[Available data — start]

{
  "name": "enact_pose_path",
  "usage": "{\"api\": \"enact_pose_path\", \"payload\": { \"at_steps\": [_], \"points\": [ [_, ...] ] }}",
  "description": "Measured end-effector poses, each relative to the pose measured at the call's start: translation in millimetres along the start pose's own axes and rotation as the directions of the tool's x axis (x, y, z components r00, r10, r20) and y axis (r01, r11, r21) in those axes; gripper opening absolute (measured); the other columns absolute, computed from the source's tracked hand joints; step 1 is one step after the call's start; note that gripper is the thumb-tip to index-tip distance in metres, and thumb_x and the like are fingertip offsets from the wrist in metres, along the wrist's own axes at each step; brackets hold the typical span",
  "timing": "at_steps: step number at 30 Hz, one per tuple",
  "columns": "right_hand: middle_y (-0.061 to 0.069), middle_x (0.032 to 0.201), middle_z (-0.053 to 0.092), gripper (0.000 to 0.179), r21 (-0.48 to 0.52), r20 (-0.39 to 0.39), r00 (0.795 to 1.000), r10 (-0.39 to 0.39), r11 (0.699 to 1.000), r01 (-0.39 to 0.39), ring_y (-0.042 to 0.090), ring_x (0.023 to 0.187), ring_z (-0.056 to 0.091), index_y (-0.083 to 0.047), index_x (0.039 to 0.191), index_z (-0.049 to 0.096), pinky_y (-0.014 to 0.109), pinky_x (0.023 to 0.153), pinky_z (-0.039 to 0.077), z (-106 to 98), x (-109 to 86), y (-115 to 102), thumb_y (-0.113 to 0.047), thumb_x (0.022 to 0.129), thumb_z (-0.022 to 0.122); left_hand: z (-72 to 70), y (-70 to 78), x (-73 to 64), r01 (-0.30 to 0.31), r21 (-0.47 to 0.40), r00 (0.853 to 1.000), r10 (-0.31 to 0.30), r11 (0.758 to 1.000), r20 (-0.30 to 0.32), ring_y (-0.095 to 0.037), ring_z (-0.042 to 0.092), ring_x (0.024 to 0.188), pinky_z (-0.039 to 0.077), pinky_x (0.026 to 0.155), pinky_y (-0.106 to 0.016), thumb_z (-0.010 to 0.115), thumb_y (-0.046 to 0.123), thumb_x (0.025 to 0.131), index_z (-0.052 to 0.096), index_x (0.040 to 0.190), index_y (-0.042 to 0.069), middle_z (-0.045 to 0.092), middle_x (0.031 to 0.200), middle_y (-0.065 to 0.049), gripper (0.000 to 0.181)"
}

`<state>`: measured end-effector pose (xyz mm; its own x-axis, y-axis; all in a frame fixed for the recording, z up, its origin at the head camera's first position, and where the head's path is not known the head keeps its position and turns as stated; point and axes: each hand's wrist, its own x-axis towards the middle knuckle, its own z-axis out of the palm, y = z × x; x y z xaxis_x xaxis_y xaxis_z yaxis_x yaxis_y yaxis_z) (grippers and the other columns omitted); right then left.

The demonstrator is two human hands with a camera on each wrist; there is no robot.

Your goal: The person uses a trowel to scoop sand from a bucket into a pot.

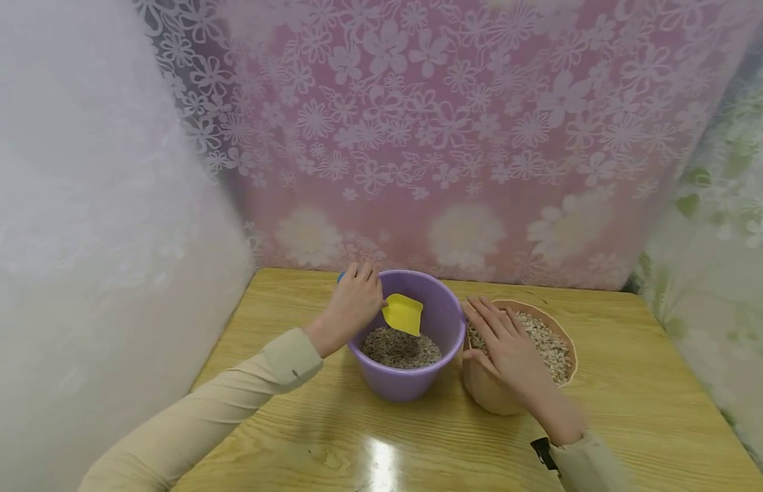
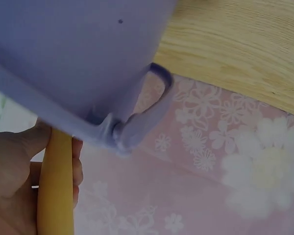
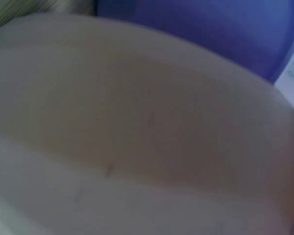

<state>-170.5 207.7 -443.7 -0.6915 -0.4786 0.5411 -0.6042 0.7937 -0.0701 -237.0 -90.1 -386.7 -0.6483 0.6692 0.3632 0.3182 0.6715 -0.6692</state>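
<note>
My left hand (image 1: 354, 307) grips the handle of a small yellow shovel (image 1: 403, 314) at the left rim of a purple bucket (image 1: 398, 384). Inside the bucket the blade hangs above a bed of small gravel (image 1: 393, 348). From the left wrist, fingers and thumb wrap the yellow handle (image 2: 56, 186), close beside the bucket's rim. My right hand (image 1: 510, 348), fingers extended, rests over the left side of a beige pot (image 1: 488, 393) that holds more gravel (image 1: 544, 342). The pot's pale outer wall (image 3: 152, 122) fills most of the right wrist view.
Bucket and pot stand side by side on a wood-grain table (image 1: 283, 437). A flower-patterned pink curtain (image 1: 418, 137) hangs behind the table's back edge. At the left is a pale wall (image 1: 111, 205). A side handle (image 2: 152, 107) sticks out from the bucket.
</note>
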Motion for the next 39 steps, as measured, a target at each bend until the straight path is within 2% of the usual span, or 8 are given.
{"api": "enact_pose_path", "payload": {
  "at_steps": [5, 9, 13, 18, 21, 26, 30, 39],
  "points": [
    [0.017, 0.160, 0.036, 0.082, -0.004, 0.055, 0.998, 0.015, 1.000, -0.015, 0.036, 0.146, 0.034, -0.007, 0.156, 0.036, 0.061, 0.115, 0.026, 9, 10.8, -7, -0.066, 0.101, 0.023, 7.7, 9.2, 2.6, -0.127, 0.144, 0.987, 0.112, 0.981, 0.112, -0.017, 0.048, 0.092, 0.035, 0.084, -0.031, 0.054, 0.033, 0.106, 0.071, 0.092, 0.018, 0.066, 0.094, 0.003, 0.027],
    [0.019, 0.159, 0.037, 0.085, -0.022, 0.072, 0.997, 0.008, 1.000, -0.006, 0.037, 0.146, 0.034, -0.005, 0.155, 0.038, 0.062, 0.114, 0.027, 12, 13.5, -10, -0.068, 0.100, 0.020, 9.7, 12.6, 6.0, -0.241, 0.218, 0.957, 0.194, 0.946, 0.216, -0.017, 0.050, 0.098, 0.034, 0.087, -0.032, 0.050, 0.020, 0.107, 0.074, 0.104, 0.020, 0.070, 0.106, 0.004, 0.024],
    [0.019, 0.159, 0.036, 0.089, -0.023, 0.074, 0.997, 0.015, 1.000, -0.013, 0.038, 0.146, 0.035, -0.004, 0.155, 0.038, 0.062, 0.115, 0.026, 13, 12.4, -10, -0.070, 0.099, 0.018, 8.8, 16.1, 9.3, -0.340, 0.266, 0.911, 0.246, 0.902, 0.330, -0.017, 0.052, 0.101, 0.034, 0.091, -0.033, 0.056, 0.022, 0.106, 0.075, 0.109, 0.025, 0.071, 0.109, 0.005, 0.020],
    [0.018, 0.160, 0.036, 0.089, -0.031, 0.065, 0.998, 0.014, 0.999, -0.012, 0.038, 0.145, 0.036, -0.004, 0.154, 0.039, 0.063, 0.114, 0.026, 16, 12.3, -11, -0.069, 0.099, 0.017, 7.9, 23.0, 13.8, -0.455, 0.278, 0.837, 0.299, 0.846, 0.458, -0.019, 0.049, 0.096, 0.034, 0.092, -0.035, 0.060, 0.028, 0.103, 0.069, 0.121, 0.029, 0.068, 0.105, 0.005, 0.021],
    [0.017, 0.160, 0.036, 0.087, -0.028, 0.060, 0.998, 0.013, 1.000, -0.012, 0.037, 0.145, 0.036, -0.003, 0.154, 0.040, 0.064, 0.113, 0.027, 16, 12.4, -11, -0.069, 0.100, 0.018, 10.1, 28.1, 16.8, -0.475, 0.279, 0.823, 0.309, 0.835, 0.476, -0.019, 0.049, 0.094, 0.035, 0.091, -0.036, 0.057, 0.039, 0.102, 0.067, 0.123, 0.028, 0.067, 0.102, 0.005, 0.026],
    [0.018, 0.160, 0.036, 0.088, -0.028, 0.066, 0.998, 0.023, 0.999, -0.021, 0.037, 0.145, 0.036, -0.003, 0.154, 0.039, 0.064, 0.114, 0.026, 17, 11.2, -12, -0.069, 0.100, 0.017, 17.1, 35.4, 19.6, -0.494, 0.279, 0.824, 0.342, 0.823, 0.452, -0.020, 0.045, 0.091, 0.035, 0.089, -0.036, 0.053, 0.042, 0.102, 0.066, 0.121, 0.025, 0.063, 0.098, 0.005, 0.029],
    [0.018, 0.160, 0.035, 0.088, -0.017, 0.087, 0.996, 0.037, 0.999, -0.035, 0.035, 0.147, 0.034, -0.005, 0.156, 0.037, 0.064, 0.115, 0.024, 17, 10.5, -14, -0.070, 0.099, 0.019, 25.1, 37.1, 20.7, -0.481, 0.232, 0.828, 0.351, 0.845, 0.437, -0.019, 0.041, 0.090, 0.032, 0.086, -0.035, 0.055, 0.042, 0.102, 0.068, 0.118, 0.027, 0.062, 0.096, 0.007, 0.025],
    [0.017, 0.162, 0.032, 0.086, -0.014, 0.103, 0.994, 0.046, 0.999, -0.045, 0.034, 0.149, 0.032, -0.006, 0.157, 0.035, 0.062, 0.117, 0.022, 16, 11.0, -13, -0.069, 0.100, 0.022, 41.9, 43.2, 29.0, -0.351, 0.154, 0.909, 0.296, 0.924, 0.295, -0.019, 0.035, 0.084, 0.029, 0.083, -0.034, 0.055, 0.025, 0.105, 0.072, 0.094, 0.025, 0.058, 0.083, 0.006, 0.021]
  ]
}}
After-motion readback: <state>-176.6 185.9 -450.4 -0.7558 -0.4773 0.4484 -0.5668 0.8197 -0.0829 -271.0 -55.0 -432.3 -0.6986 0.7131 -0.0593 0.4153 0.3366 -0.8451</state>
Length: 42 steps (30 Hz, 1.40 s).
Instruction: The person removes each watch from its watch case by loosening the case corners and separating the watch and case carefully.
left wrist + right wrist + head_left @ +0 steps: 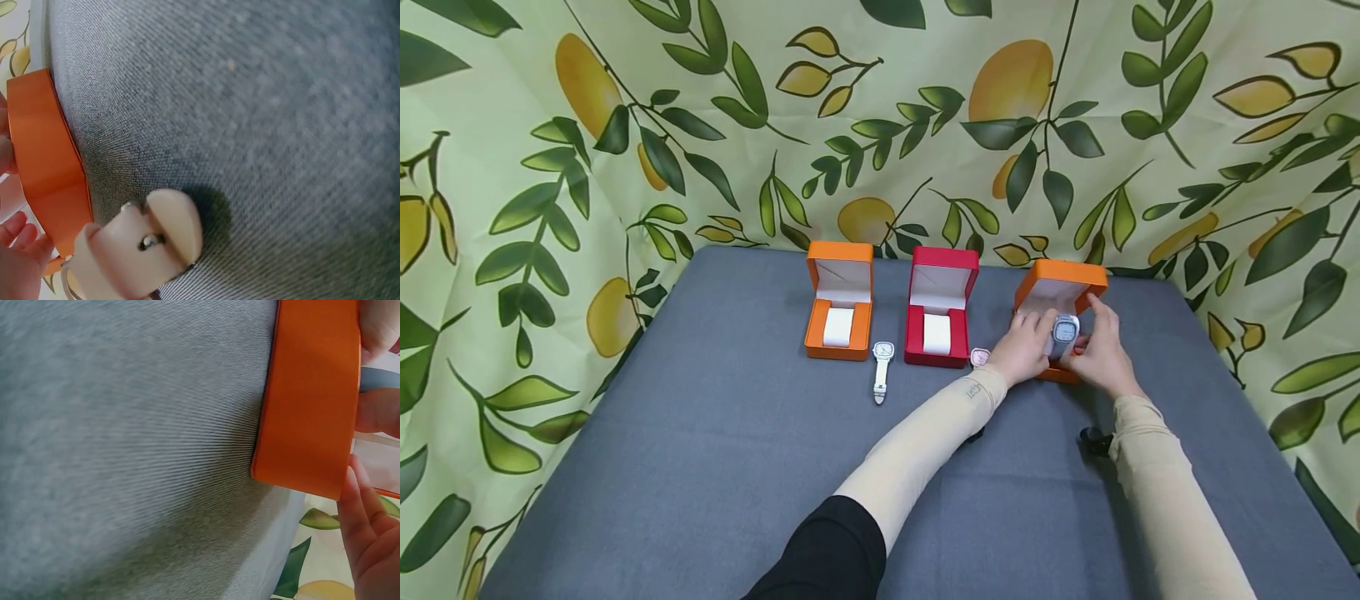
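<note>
A watch [1064, 330] with a silvery case and a pale blue-grey dial is at the mouth of the right orange box [1060, 271], whose lid stands raised. The left hand [1024, 346] grips the watch from its left side. From the right, the right hand [1105, 358] holds it with the thumb at its lower edge, while a forefinger reaches up beside the lid. Close up in the right wrist view, fingers [369, 531] lie along the corner of the orange box [309, 394]. The hands hide much of the box interior.
Left of these stand an open red box [936, 358] and another open orange box [838, 352], each with a white cushion [838, 327]. A white watch [882, 367] lies between them. A pink watch [980, 357], partly covered by the left arm, is beside the red box.
</note>
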Tool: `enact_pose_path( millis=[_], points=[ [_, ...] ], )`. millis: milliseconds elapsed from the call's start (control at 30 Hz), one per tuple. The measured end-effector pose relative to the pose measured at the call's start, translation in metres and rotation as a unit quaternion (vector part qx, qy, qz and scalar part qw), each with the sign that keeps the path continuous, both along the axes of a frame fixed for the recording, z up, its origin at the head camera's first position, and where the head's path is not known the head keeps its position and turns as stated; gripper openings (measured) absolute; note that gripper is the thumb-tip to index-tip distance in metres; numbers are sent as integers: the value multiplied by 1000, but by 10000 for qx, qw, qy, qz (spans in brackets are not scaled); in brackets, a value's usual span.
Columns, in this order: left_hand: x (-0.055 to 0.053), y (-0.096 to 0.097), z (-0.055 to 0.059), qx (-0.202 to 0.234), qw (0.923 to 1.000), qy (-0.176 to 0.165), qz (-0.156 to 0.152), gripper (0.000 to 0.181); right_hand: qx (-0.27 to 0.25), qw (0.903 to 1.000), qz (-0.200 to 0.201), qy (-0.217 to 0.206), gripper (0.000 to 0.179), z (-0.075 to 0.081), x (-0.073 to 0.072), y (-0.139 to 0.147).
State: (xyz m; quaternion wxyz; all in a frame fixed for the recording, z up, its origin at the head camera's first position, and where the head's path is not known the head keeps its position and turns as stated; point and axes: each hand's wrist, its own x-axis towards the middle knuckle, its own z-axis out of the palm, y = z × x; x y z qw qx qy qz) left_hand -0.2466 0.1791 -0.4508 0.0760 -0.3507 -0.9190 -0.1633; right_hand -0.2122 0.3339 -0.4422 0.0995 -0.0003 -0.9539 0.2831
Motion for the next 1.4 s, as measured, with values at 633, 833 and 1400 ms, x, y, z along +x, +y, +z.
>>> enact_pose_path(
  millis=[633,833,1400],
  points=[
    [-7,-7,4,1170,9834,-1344,-344,65,-971,9939,313,412,77,-12,13,-9],
    [-5,-14,10,1590,9739,-1570,-400,68,-1087,9918,184,648,79,-8,17,-17],
    [18,-47,23,2704,9306,-2389,-615,73,-2685,9609,225,638,74,7,44,-44]
  ],
)
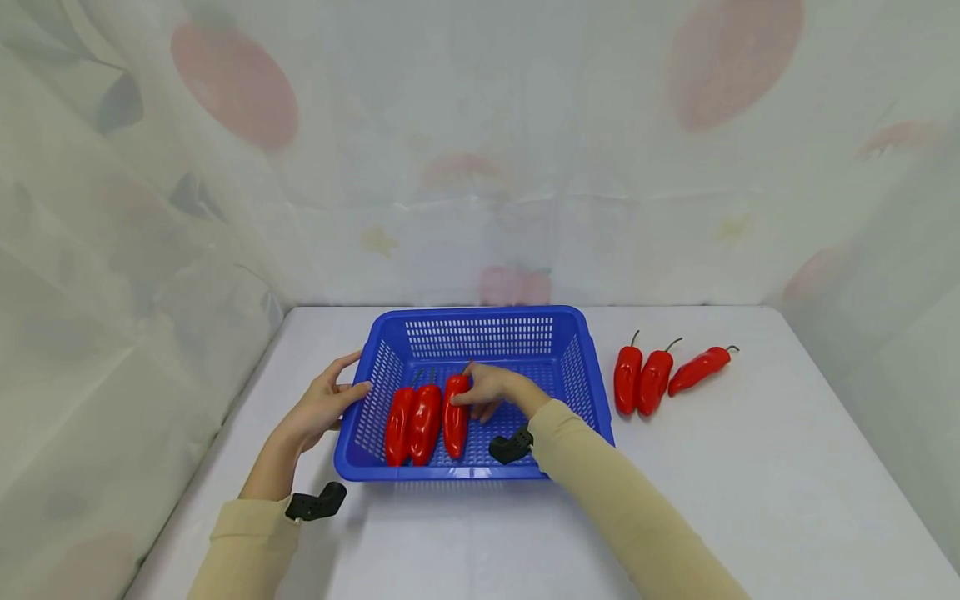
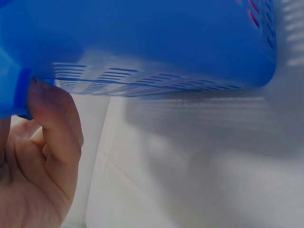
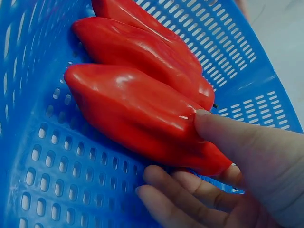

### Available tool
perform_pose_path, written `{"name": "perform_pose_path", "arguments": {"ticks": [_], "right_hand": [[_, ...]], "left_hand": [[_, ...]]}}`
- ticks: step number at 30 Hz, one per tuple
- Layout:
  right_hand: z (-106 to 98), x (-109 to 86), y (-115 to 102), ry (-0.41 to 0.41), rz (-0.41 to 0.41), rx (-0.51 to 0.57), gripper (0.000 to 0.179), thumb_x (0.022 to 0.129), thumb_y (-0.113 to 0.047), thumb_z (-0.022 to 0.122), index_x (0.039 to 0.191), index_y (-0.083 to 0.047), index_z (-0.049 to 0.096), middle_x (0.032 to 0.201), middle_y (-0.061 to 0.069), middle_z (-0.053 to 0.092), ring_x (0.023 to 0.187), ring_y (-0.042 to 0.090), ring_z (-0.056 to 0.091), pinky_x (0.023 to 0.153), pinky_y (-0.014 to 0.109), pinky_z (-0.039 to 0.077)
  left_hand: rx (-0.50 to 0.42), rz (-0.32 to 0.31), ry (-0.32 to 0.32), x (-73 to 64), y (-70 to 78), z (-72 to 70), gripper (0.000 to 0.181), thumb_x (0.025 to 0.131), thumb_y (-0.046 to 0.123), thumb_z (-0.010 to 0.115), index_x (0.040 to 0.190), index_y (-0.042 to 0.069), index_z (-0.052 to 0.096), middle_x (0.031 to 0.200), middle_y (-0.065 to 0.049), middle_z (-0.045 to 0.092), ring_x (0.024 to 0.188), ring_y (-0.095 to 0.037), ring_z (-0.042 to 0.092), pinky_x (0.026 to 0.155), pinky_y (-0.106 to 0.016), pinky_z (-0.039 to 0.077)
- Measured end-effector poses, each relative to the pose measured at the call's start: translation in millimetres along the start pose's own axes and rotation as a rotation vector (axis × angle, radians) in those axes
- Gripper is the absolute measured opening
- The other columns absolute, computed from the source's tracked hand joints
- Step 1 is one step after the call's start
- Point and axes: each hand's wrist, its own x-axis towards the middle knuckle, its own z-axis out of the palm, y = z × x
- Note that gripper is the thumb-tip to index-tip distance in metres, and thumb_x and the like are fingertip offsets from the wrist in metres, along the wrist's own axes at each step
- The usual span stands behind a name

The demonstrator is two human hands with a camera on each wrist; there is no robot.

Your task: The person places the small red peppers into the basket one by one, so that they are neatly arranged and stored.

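My right hand (image 1: pixel 491 390) reaches into a blue plastic basket (image 1: pixel 480 473) and grips a red pepper (image 1: pixel 455 417) near its stem end. In the right wrist view the thumb lies on top of this pepper (image 3: pixel 128 104), with fingers curled beneath its far end. Two more red peppers, one in the middle (image 1: pixel 425 423) and one toward the left wall (image 1: pixel 399 425), lie side by side in the basket. On the left side, my left hand (image 1: pixel 318 408) pinches the basket's rim between thumb and fingers, as the left wrist view of the hand (image 2: pixel 52 137) also shows.
To the right of the basket, three red peppers with green stems lie on the white table (image 1: pixel 750 483): a left one (image 1: pixel 627 379), a middle one (image 1: pixel 654 382) and a slanted one (image 1: pixel 701 370). Pale printed sheeting (image 1: pixel 480 167) hangs behind and at both sides.
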Motion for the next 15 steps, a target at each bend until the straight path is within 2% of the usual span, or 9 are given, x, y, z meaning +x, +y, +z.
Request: {"name": "perform_pose_path", "arguments": {"ticks": [8,15], "right_hand": [[1.3,-1.5,0.1,-0.047,0.02,-0.059,0.056,0.086,-0.029,0.065,0.13,-0.004,0.039,0.096,0.011,0.056,0.082,0.028,0.065,0.064,0.037,0.057],[2.0,-1.9,0.2,-0.068,0.021,-0.082,0.055,0.086,-0.031,0.065,0.127,-0.004,0.04,0.096,0.013,0.058,0.08,0.026,0.064,0.062,0.037,0.057]], "left_hand": [[-0.001,0.001,0.001,0.1,0.2,0.1,0.071,0.091,0.031,0.058,0.147,0.024,0.015,0.114,-0.029,0.056,0.082,-0.031,0.068,0.065,-0.047,0.056],[0.003,-0.001,0.001,-0.1,-0.3,0.0,0.071,0.091,0.031,0.057,0.147,0.026,0.014,0.116,-0.029,0.056,0.082,-0.031,0.068,0.065,-0.047,0.056]]}}
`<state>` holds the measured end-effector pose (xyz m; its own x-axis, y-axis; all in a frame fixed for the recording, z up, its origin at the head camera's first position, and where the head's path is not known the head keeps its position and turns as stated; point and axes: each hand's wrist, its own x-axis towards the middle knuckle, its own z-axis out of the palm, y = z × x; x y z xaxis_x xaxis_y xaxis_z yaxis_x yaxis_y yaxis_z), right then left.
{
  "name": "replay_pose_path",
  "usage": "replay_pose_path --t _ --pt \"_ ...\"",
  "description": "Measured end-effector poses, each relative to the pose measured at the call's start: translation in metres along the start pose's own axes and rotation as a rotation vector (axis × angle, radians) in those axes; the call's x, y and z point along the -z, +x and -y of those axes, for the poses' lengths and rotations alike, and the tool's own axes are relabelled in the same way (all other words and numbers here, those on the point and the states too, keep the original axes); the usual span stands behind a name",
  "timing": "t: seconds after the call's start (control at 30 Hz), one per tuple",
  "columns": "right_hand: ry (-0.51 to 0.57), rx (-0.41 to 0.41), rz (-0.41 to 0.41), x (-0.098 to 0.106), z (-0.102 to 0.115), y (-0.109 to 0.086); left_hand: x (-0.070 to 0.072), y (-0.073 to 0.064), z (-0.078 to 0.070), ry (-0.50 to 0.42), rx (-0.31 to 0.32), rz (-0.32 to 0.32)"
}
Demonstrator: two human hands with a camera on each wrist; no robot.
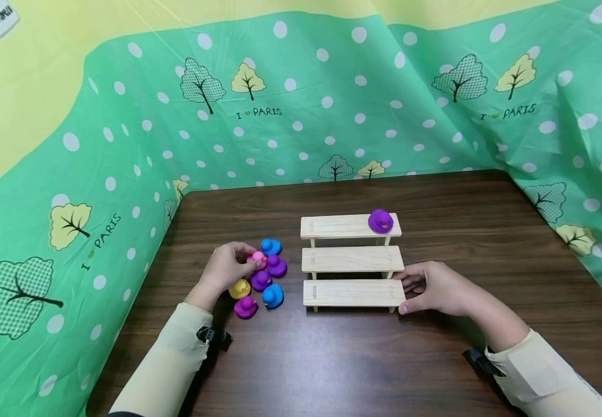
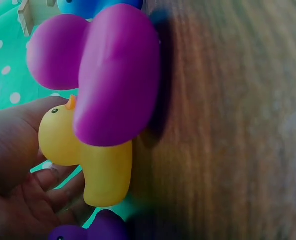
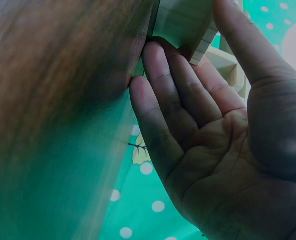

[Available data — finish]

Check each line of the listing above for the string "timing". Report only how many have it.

> Task result:
2